Write every line of the material again exactly, with no pictures in the copy.

Data extract:
· · · · ·

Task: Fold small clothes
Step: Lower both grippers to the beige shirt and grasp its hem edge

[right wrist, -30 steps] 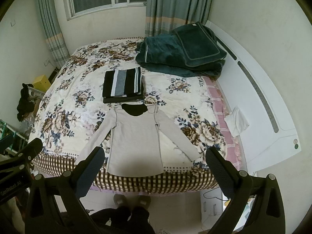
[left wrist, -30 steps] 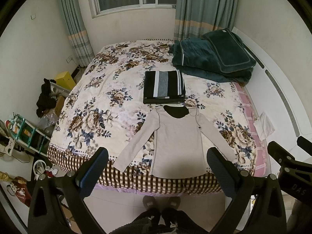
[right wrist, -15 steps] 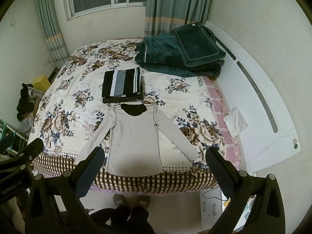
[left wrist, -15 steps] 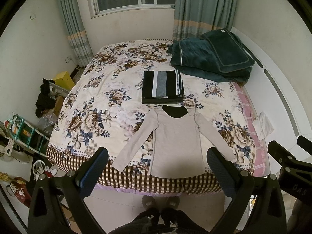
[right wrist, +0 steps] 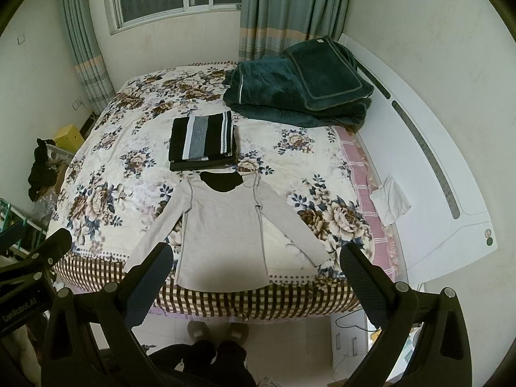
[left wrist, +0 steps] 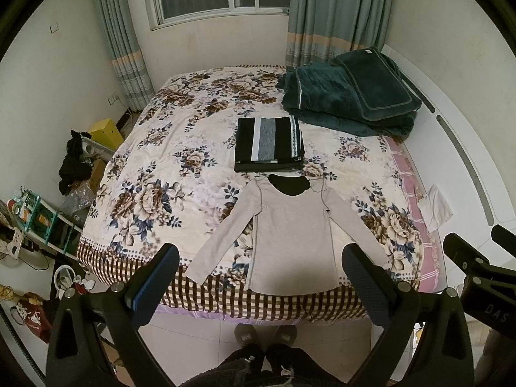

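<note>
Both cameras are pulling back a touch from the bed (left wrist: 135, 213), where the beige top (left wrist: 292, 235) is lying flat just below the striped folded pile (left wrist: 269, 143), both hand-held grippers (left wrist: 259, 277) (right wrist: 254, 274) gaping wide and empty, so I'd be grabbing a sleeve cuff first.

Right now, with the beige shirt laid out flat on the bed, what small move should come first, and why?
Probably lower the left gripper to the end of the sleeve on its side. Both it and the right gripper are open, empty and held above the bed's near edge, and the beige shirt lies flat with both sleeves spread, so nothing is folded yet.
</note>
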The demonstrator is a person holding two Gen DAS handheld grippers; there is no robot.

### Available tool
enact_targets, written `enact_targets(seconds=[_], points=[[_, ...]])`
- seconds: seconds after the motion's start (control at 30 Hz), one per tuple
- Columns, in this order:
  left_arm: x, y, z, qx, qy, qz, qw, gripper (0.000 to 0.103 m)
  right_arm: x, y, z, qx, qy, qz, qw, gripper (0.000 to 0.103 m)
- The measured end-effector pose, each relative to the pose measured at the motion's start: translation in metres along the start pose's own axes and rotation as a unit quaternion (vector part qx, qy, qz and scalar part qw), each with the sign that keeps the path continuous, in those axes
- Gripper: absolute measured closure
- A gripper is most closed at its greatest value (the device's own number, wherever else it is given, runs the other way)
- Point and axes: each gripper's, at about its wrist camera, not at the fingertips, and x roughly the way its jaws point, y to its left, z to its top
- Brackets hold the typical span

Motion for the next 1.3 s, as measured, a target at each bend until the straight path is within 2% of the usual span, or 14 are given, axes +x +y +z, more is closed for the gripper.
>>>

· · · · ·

Expected output:
Task: Fold small clothes
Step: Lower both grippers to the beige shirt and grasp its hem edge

[right wrist, -30 steps] 
[left wrist, -30 steps] 
[right wrist, -15 steps] 
[left wrist, -15 steps] 
[right wrist, +0 steps] 
[left wrist, +0 steps] 

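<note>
Both cameras are pulling back a touch from the bed (left wrist: 135, 213), where the beige top (left wrist: 292, 235) is lying flat just below the striped folded pile (left wrist: 269, 143), both hand-held grippers (left wrist: 259, 277) (right wrist: 254, 274) gaping wide and empty, so I'd be grabbing a sleeve cuff first.

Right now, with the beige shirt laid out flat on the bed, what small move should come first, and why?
Probably lower the left gripper to the end of the sleeve on its side. Both it and the right gripper are open, empty and held above the bed's near edge, and the beige shirt lies flat with both sleeves spread, so nothing is folded yet.
</note>
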The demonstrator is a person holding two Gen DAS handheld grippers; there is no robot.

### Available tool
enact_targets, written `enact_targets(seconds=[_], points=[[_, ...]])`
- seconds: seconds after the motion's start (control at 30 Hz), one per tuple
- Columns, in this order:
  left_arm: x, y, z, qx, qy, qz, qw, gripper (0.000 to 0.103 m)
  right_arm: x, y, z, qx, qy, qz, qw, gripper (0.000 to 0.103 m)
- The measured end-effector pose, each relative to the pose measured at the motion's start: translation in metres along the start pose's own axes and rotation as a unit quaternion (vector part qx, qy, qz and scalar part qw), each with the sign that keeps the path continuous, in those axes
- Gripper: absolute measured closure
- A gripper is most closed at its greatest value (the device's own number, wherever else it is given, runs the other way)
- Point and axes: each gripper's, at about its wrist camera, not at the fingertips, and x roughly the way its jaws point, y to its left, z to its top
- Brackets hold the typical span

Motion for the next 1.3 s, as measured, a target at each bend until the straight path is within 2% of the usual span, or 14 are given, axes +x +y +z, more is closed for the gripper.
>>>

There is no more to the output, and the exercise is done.